Action item | Anywhere the string "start" shows up in the listing below, copy the line it is in.

Information provided |

= Beginning of Section =

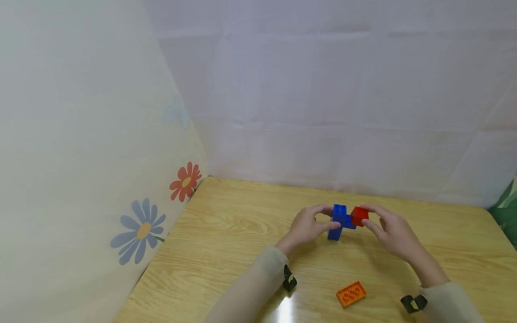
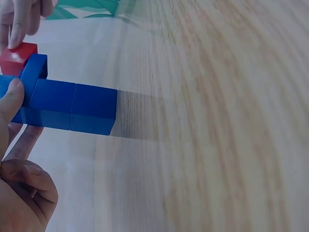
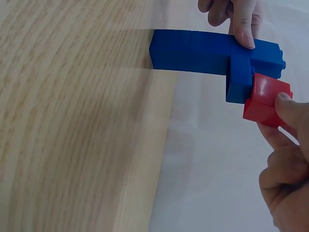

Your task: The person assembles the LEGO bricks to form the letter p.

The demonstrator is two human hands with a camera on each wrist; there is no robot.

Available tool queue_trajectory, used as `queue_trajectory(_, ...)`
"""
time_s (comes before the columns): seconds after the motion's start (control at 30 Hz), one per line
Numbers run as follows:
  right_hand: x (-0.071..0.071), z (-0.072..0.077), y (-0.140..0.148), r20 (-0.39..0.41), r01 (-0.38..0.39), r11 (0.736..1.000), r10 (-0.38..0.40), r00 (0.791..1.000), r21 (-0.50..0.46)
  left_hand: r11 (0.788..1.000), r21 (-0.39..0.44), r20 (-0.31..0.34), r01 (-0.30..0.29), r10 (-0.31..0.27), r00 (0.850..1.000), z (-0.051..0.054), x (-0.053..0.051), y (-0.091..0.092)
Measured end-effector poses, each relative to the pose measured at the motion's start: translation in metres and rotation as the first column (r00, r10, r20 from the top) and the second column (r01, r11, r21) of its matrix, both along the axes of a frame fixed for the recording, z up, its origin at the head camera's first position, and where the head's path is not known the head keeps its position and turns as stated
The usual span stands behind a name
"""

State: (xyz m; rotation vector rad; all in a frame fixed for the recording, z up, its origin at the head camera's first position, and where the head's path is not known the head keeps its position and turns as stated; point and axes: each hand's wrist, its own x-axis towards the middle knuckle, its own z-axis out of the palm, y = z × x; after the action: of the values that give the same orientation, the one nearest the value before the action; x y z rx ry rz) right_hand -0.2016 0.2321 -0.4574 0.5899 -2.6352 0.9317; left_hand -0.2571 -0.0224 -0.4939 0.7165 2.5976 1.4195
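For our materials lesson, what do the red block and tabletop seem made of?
The red block: probably glossy plastic, given its highlight and crisp edges. The tabletop: wood or wood-look laminate, with a slight sheen; grain and glare show, but which is unclear.

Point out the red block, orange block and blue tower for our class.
Red block point(image 3: 264, 93): right wrist view, on its shiny face.
Orange block point(image 1: 351, 294): head view, near the middle of its upward face.
Blue tower point(image 2: 52, 96): left wrist view, on the second block from its base.
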Motion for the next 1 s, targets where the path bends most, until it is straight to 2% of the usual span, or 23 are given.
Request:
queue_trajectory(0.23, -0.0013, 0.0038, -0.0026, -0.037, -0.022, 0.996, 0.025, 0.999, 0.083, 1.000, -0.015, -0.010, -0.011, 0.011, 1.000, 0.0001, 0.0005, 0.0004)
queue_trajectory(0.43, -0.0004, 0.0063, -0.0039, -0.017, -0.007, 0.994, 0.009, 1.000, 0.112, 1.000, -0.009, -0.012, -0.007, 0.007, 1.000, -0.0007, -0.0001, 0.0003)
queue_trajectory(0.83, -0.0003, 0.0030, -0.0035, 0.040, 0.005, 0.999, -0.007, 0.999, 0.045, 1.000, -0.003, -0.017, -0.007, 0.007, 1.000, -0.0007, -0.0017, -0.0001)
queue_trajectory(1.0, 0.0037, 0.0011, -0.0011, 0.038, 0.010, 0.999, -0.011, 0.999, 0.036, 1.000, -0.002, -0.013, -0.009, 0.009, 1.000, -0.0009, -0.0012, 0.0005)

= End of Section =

Response to this task |
time_s (comes before the columns): seconds after the motion's start (control at 30 Hz), one per line
Measured end-effector poses, each relative to the pose measured at the motion's start: translation in metres and rotation as the first column (r00, r10, r20 from the top) and the second column (r01, r11, r21) of its matrix, both along the axes of a frame fixed for the recording, z up, its origin at the head camera's first position, and where the head's path is not known the head keeps its position and turns as stated

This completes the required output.